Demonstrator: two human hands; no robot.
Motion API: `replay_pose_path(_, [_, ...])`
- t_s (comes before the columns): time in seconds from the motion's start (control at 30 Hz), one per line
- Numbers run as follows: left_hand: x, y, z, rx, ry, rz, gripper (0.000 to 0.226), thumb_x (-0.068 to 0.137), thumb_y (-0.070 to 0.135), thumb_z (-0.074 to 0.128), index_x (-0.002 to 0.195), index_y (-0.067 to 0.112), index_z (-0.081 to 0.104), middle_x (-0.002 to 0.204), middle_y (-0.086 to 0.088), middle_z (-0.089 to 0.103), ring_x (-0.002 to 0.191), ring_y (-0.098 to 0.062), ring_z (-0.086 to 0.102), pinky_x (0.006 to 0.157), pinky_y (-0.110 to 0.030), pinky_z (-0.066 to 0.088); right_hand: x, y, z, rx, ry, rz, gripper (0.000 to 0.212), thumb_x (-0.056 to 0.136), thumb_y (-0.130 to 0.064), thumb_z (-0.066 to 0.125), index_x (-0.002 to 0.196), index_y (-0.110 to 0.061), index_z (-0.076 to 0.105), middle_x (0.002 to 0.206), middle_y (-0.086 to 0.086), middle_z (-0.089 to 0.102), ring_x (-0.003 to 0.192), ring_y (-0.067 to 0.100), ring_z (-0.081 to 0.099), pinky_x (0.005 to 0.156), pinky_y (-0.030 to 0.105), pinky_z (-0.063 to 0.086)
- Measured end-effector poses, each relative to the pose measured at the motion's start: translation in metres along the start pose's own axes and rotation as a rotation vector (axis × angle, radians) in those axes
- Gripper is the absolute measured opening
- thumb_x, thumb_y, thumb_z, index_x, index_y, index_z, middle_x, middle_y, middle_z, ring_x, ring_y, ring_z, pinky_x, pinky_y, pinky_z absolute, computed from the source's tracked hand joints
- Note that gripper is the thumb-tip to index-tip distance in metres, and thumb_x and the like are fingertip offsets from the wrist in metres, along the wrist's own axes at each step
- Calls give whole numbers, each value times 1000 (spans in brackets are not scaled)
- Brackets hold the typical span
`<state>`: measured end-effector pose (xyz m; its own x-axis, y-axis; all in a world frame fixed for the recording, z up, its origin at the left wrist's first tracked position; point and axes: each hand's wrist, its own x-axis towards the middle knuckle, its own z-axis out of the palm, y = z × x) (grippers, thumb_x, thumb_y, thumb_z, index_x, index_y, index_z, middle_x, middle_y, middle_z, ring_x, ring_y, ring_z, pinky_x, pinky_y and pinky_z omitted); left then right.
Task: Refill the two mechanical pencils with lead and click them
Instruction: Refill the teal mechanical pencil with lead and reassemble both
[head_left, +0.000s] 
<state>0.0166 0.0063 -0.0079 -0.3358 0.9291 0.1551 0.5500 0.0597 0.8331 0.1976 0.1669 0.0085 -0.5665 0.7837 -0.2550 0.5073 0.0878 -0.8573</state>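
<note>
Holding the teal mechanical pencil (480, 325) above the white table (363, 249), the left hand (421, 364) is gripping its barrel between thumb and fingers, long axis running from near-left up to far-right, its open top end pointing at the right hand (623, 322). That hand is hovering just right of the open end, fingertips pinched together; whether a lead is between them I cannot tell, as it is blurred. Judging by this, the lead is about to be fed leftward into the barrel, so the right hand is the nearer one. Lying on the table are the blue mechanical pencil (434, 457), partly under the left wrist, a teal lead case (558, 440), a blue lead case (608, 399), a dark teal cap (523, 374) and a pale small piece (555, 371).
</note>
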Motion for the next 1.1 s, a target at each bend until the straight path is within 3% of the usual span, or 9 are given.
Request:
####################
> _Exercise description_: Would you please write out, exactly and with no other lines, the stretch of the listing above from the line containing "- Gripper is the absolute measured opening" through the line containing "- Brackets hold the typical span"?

> _Exercise response_:
- Gripper is the absolute measured opening
- thumb_x, thumb_y, thumb_z, index_x, index_y, index_z, middle_x, middle_y, middle_z, ring_x, ring_y, ring_z, pinky_x, pinky_y, pinky_z absolute, computed from the source's tracked hand joints
- Note that gripper is the thumb-tip to index-tip distance in metres, and thumb_x and the like are fingertip offsets from the wrist in metres, along the wrist's own axes at each step
- Calls give whole numbers, each value times 1000 (spans in brackets are not scaled)
- Brackets hold the typical span

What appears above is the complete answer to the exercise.